Notice on the Apache Log4j2 Remote Code Execution Vulnerability (CVE-2021-44228)

Vulnerability Description

Apache Log4j2 has a remote code execution vulnerability (CVE-2021-44228). When Apache Log4j2 processes user input during log processing, attackers can construct special requests to trigger remote code execution. The POC has been disclosed and the risk is high. For details, see Apache Log4j2 Remote Code Execution Vulnerability (CVE-2021-44228).

Vulnerability Impact

Apache Log4j2 is used in Fabric_SDK_Gateway_Java and Fabric_SDK_Java provided by BCS (for encryption using OSCCA-published cryptographic algorithms) and those provided by Hyperledger Fabric. It is also used in the corresponding demos App_Gateway_Java_Demo, App_Java_Src_Demo, and App_Java_Jar_Demo.

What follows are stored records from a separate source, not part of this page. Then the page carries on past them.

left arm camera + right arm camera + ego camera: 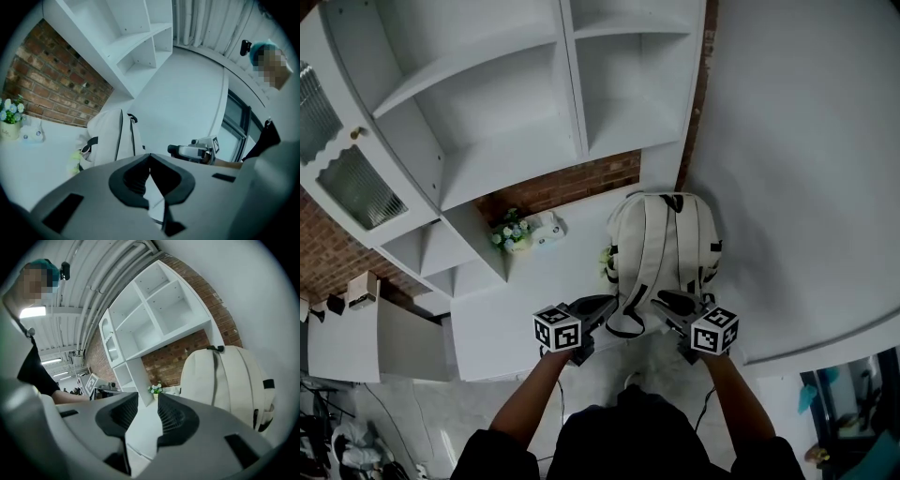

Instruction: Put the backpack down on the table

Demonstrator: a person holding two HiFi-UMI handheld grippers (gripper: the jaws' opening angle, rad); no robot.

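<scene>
**Backpack on table, both tongs off it**

Item 1. Backpack: off-white with dark trim. It stands on its base on the white table, shoulder straps turned toward me, top handle up. It sits just ahead of both my tongs, between their lines of reach. Neither tong holds it.

Item 2. Left gripper: the jaw tips are together with nothing between them. The backpack lies ahead and to the left of these jaws. A dark strap loop hangs near the tips, and I cannot tell whether it touches them.

Item 3. Right gripper: the jaws stand a narrow gap apart, with only bare table showing through. The backpack rises ahead and to the right of these jaws.

Item 4. Yellow-green item: at the backpack's side, ahead of my left tong; I cannot make out what it is.

Item 5. Flower pot: small, with pale blooms, on the table well to the left of my left tong, against the brick wall.

Item 6. Shelf unit: white open compartments, beyond both tongs and above the table.
</scene>
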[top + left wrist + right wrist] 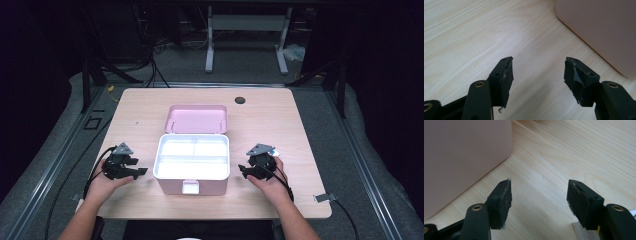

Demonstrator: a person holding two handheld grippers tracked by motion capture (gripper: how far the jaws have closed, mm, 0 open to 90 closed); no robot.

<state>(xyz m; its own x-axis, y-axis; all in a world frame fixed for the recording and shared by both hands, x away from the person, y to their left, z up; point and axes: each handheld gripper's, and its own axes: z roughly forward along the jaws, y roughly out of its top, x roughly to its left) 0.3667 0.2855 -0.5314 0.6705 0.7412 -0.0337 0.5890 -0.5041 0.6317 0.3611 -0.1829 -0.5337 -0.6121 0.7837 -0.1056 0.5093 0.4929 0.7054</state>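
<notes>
An open pink plastic box with a white divided tray (pixel 191 160) was seen near the middle of the pale wooden tabletop (pixel 280 115), its front close to the near edge, its hinged lid (pixel 197 119) raised toward the far edge. The left gripper (pixel 131 169) and the right gripper (pixel 246 170) were held just beside the box's left and right walls, both released, nothing between the jaws. Judged risk: an uneven squeeze could skew or push the light box off the near edge; a jaw might slip on the smooth rounded wall (pixel 599 32). Bare tabletop was left free at both side edges and behind the lid
</notes>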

The vulnerability in these components has been fixed in the CN North-Beijing4 region. If you use these components, go to the BCS console, switch to the CN North-Beijing4 region, obtain the latest version from Use Cases, and perform an upgrade as soon as possible. Before the vulnerability is fixed in your blockchain application, ensure that the input source of your blockchain application is trusted.

Vulnerability Fixing

Upgrade Fabric_SDK_Gateway_Java, Fabric_SDK_Java, and Apache Log4j2 to the latest versions.

The fixed Fabric_SDK_Gateway_Java and Fabric_SDK_Java can be obtained from the Use Cases module in the CN North-Beijing4 region. For details about how to use these SDKs, see Using SDKs.